Fish is done when it becomes opaque and flakes easily with a fork. Depending on the thickness of the fillet, you may need to reduce the steaming time by a minute or two. Always check the thickest part of the fish first.

Handling a Watery Sauce

If the sauce seems too thin after steaming, it is likely due to excess moisture from the fish. You can reduce the sauce in a small pan before pouring it over, or slightly increase the minced ginger and shallots to thicken the base.
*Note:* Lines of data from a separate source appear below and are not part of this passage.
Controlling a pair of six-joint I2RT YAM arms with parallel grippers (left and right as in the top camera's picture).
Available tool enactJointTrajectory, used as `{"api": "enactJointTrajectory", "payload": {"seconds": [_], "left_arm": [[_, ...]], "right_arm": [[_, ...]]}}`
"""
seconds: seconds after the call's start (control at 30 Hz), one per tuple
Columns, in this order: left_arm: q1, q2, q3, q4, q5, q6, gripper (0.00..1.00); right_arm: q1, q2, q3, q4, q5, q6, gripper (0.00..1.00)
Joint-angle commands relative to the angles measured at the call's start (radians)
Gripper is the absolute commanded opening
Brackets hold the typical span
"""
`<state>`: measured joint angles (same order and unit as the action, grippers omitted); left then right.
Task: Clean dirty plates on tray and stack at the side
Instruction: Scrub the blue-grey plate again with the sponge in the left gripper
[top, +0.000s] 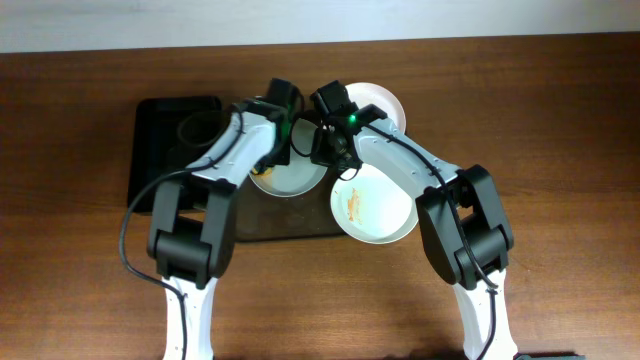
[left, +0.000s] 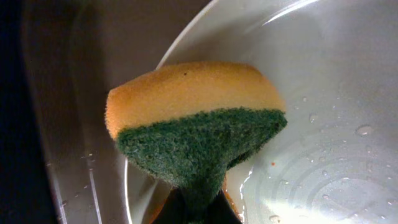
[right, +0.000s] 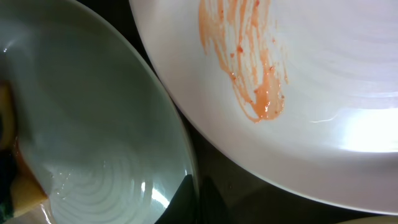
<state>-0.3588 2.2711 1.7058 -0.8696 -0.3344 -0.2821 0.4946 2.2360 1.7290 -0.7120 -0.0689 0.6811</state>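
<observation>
- Overhead, far left: a black bin sits on the table just beside the tray, which lies under both arms.
- The left gripper is clamped on a sponge, yellow on top with the green scouring side below. The sponge is over the left rim of the wet plate, which rests on the left part of the tray.
- Droplets dot that plate, and a small orange-brown trace shows near the fingers.
- The right gripper has its jaws together on the right rim of the wet plate.
- Just to the right, with a dark gap between, lies the smeared plate on the tray's near right, an orange streak across it.
- A third plate lies at the far side, partly hidden by the right arm. I cannot tell whether it is on the tray.
</observation>
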Motion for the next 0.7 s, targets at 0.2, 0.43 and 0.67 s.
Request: {"api": "enactJointTrajectory", "payload": {"seconds": [0.2, 0.43, 0.67], "left_arm": [[0.028, 0.095, -0.091, -0.087, 0.324, 0.071, 0.01], [0.103, 0.085, -0.090, -0.229, 0.724, 0.313, 0.01], [0.113, 0.085, -0.090, -0.175, 0.857, 0.455, 0.01]], "right_arm": [[0.008, -0.002, 0.002, 0.017, -0.036, 0.015, 0.04], [0.008, -0.002, 0.002, 0.018, -0.036, 0.015, 0.04], [0.008, -0.002, 0.002, 0.017, -0.037, 0.015, 0.04]]}}
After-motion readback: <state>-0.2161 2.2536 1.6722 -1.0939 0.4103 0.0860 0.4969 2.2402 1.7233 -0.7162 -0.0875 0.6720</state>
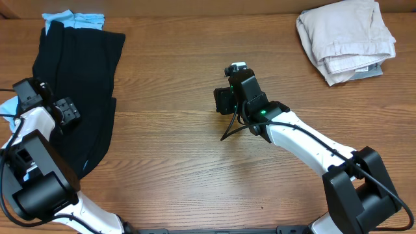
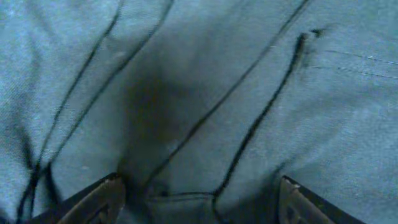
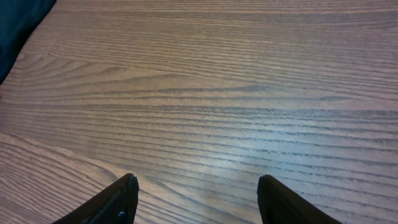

Taming Strong Ginger Flavors

If the ginger taste is too overpowering, use a larger piece of fish or add a small amount of honey to the sauce. You can also reduce the amount of julienned ginger placed directly on the fish. Balancing the ginger with more scallions also helps.

Frequently Asked Questions

Can I use a microwave to steam the fish?

Yes, you can use a microwave-safe steamer or a covered dish with a small amount of water. However, microwave steaming can be uneven and may result in some parts of the fish being overcooked while others remain raw.

Which type of soy sauce is best for this recipe?

Light soy sauce is recommended for its salty, savory profile and lighter color. Dark soy sauce can be used for a deeper color and richer taste, but use it sparingly as it is more intense.

How do I know when the fish is fully cooked?

The fish should change from translucent to an opaque white or light pink. Use a fork to gently press the center; if the layers separate easily, the fish is ready to be served.

Can I substitute olive oil with another oil?

Yes, any neutral oil like canola, vegetable, or grapeseed oil will work for sautéing the sauce. Avoid using butter or strongly flavored oils that might clash with the ginger and soy profile.

Is the skin necessary on the fish fillet?

The skin is not strictly necessary, but it helps protect the flesh from overcooking and keeps the fish moist. If you prefer no skin, you can remove it before cooking or leave it on and remove it after steaming.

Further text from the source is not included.